Trumpets blare, and the soldiers salute. It all looks very impressive. As one the little army about-faces so that every soldier turns toward the president in a chevron.

That mere humans can achieve such perfection in a matter of steps impresses the mess of crowd. Worried faces light up a little.

Gaia Solin speaks to the receptive audience. What she says isn't important. Justin pays no attention to the speech. That's just about impressions, and those Justin can live without. He made good with the truth a long time ago — on the battlefield.

Them, they just kept attacking. They lit up the night with flesh on fire, and lights that crashed and boomed. We wanted to kill all of them, a mass cleansing of a violent people history would eventually forget — it wouldn't even take that long.

It hadn't always been like that. We came with healing hands and building tools but they destroyed our righteous intentions and now we destroy them so we can purge our guilt along with them. Burn our good intentions along with corpses and just forget.

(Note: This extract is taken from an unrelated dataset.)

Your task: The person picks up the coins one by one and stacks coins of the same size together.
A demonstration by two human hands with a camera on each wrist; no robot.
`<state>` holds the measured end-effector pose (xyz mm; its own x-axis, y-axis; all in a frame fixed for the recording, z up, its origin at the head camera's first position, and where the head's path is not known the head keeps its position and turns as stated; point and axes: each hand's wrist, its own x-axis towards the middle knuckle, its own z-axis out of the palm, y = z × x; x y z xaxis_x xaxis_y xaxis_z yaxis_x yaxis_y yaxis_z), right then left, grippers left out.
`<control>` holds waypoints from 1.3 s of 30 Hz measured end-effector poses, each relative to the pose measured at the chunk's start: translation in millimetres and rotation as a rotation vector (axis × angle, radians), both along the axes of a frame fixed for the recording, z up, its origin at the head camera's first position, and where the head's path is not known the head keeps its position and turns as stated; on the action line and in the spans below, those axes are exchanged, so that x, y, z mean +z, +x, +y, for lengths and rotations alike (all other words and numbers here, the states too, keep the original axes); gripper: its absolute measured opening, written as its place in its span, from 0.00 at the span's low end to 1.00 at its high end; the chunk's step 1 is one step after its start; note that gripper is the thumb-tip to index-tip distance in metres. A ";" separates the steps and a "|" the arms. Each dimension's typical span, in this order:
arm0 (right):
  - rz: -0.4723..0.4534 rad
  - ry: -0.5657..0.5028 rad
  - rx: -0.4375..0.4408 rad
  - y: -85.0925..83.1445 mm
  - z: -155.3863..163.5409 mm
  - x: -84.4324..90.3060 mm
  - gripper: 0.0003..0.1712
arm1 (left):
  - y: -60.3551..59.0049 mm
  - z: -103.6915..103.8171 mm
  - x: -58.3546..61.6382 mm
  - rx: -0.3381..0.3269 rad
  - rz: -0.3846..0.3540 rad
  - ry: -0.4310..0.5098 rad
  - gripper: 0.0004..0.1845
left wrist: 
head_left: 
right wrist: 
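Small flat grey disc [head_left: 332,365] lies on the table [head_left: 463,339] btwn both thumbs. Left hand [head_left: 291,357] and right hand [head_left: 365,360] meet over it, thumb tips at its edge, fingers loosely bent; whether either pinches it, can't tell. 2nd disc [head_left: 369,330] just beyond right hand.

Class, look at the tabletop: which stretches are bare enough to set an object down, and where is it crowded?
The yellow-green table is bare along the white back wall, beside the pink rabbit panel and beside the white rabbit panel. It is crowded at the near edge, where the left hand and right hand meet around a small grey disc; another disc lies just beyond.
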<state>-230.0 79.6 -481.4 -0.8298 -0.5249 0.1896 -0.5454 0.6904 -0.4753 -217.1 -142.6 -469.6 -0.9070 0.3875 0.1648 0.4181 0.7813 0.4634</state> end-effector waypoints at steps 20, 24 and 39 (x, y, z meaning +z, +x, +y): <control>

But we also had the power to restrain, and when our good intentions healed along with our initial wounds, we put the pistols away and tied up our enemies with magic ropes, and so many prisoners of war you never did see.

The prisons were full, overflowing, because execution would be wrong. There has to be another way. Was it any more wrong than overcrowding dirty cages we can't build fast enough and a life of castigation? Miserable places where it seemed like it was always night, looking back, six or seven prisoners in a cell built for two. But you wouldn't want us to release them, not even the peaceful protestors back home, now that there was peace in the region, because trust me, then there would be no peace.